- **Work task**
In the entries below, which lines run from the one containing "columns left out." to the one containing "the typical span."? Copy exactly those lines, ends included, and no others.

********

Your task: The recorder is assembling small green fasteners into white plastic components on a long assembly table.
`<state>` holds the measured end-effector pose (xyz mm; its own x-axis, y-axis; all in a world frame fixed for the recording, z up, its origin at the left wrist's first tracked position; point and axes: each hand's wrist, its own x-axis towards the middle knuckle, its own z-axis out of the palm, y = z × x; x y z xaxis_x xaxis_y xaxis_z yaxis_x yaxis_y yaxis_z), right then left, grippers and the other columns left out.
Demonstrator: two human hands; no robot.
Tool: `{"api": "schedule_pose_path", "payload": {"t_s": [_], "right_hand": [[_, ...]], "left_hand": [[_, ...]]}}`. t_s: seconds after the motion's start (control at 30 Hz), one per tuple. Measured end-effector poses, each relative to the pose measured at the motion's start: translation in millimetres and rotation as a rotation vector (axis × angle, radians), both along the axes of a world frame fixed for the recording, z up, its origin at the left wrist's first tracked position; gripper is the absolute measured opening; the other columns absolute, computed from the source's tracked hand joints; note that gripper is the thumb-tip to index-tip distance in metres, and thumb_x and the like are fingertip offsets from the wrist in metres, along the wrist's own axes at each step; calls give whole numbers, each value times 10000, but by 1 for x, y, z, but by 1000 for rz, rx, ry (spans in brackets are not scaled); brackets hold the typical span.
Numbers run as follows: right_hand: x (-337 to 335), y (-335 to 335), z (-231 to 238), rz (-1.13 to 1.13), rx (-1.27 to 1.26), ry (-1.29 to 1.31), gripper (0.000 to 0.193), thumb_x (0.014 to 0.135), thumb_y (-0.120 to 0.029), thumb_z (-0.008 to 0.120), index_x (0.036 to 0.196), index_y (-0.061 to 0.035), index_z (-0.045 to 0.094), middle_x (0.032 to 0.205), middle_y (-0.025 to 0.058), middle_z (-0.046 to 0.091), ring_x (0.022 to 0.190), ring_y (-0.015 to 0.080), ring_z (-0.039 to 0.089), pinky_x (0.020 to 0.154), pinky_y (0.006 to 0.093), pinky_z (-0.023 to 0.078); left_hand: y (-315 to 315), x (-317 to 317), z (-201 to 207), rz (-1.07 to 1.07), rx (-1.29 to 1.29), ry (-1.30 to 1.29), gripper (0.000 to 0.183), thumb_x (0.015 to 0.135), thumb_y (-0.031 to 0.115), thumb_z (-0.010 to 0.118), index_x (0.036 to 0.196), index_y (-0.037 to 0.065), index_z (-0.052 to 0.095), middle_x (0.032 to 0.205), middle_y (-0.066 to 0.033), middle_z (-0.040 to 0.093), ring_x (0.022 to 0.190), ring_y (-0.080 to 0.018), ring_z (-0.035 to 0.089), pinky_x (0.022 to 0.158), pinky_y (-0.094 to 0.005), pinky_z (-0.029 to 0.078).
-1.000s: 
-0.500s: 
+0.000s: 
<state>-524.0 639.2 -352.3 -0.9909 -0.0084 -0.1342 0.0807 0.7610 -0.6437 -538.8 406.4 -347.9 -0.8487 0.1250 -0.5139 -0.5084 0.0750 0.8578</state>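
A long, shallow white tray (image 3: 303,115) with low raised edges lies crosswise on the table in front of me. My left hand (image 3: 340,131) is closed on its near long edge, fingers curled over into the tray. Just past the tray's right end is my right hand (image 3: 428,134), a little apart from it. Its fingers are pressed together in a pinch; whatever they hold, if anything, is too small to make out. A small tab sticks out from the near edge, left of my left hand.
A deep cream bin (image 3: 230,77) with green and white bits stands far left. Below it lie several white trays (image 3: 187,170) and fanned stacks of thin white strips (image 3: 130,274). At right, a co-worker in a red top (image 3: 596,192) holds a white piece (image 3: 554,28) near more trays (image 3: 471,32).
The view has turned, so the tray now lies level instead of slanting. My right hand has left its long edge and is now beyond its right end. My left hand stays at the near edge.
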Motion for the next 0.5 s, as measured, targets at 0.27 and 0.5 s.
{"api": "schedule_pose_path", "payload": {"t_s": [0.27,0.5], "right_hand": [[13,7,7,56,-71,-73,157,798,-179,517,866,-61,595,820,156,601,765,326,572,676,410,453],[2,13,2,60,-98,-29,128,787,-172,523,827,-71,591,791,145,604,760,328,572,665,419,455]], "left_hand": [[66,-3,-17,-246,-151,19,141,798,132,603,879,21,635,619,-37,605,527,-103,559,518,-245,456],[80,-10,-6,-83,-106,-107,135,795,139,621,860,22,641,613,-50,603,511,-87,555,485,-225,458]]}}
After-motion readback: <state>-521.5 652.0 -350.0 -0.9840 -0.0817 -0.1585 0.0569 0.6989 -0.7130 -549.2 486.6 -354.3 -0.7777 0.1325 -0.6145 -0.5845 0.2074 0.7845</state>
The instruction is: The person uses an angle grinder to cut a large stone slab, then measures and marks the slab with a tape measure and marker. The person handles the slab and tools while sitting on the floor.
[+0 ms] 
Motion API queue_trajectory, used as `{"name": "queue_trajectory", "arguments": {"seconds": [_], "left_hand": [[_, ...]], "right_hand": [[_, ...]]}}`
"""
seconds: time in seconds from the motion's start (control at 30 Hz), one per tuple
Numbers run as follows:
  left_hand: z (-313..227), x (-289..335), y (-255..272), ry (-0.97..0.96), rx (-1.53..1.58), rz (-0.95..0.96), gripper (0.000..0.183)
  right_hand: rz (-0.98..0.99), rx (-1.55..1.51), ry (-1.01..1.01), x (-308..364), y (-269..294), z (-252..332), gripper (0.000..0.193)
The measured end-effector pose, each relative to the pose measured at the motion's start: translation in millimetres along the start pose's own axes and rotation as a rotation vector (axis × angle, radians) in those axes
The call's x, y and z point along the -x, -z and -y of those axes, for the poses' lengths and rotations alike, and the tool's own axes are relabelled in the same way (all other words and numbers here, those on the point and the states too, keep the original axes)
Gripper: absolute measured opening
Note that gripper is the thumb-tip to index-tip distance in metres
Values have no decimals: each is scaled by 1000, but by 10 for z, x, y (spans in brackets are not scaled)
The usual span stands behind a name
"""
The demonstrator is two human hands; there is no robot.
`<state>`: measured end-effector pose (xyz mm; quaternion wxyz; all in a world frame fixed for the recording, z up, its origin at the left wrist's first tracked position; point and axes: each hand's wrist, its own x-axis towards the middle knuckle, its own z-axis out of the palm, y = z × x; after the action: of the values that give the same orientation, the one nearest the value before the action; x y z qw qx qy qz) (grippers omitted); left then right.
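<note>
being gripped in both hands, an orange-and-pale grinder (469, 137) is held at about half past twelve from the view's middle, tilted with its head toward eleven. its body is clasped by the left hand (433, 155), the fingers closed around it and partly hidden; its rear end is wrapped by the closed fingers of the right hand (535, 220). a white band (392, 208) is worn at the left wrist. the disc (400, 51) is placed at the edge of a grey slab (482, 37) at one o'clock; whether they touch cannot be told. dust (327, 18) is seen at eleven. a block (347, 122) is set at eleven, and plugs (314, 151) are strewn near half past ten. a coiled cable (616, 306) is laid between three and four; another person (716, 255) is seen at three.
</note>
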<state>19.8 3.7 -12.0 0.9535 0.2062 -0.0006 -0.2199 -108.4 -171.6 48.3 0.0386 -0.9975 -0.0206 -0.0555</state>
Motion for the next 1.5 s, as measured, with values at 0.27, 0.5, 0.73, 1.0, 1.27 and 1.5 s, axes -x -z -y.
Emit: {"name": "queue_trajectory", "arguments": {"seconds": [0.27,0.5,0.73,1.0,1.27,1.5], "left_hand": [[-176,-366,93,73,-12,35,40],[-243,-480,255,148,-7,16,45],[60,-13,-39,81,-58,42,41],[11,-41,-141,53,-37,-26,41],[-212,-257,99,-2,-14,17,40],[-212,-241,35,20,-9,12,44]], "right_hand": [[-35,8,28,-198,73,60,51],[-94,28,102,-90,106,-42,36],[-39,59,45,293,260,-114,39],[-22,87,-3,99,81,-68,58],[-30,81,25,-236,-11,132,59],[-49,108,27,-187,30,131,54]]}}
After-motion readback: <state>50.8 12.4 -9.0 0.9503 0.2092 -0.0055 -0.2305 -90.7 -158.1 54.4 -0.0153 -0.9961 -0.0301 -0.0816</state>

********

- **Written solution**
`<state>` holds the measured end-effector pose (xyz mm; its own x-axis, y-axis; all in a world frame fixed for the recording, z up, its origin at the left wrist's first tracked position; point and axes: each hand's wrist, its own x-axis towards the middle knuckle, its own z-axis out of the palm, y = z × x; x y z xaxis_x xaxis_y xaxis_z yaxis_x yaxis_y yaxis_z), right then left, grippers and the other columns left out.
Demonstrator: two human hands; no robot.
Tool: `{"api": "schedule_pose_path", "payload": {"t_s": [_], "right_hand": [[_, ...]], "left_hand": [[_, ...]]}}`. t_s: seconds after the motion's start (control at 30 Hz), one per tuple. Measured end-effector poses, each relative to the pose measured at the motion's start: translation in millimetres and rotation as a rotation vector (axis × angle, radians), both along the axes of a world frame fixed for the recording, z up, its origin at the left wrist's first tracked position; gripper is the absolute measured opening; the other columns absolute, computed from the source's tracked hand joints; note that gripper is the thumb-tip to index-tip distance in metres, and thumb_x and the like are fingertip offsets from the wrist in metres, along the wrist's own axes at each step; calls give whole numbers, each value times 10000, but by 1 for x, y, z, but by 1000 for rz, rx, ry (spans in brackets are not scaled); brackets hold the typical span.

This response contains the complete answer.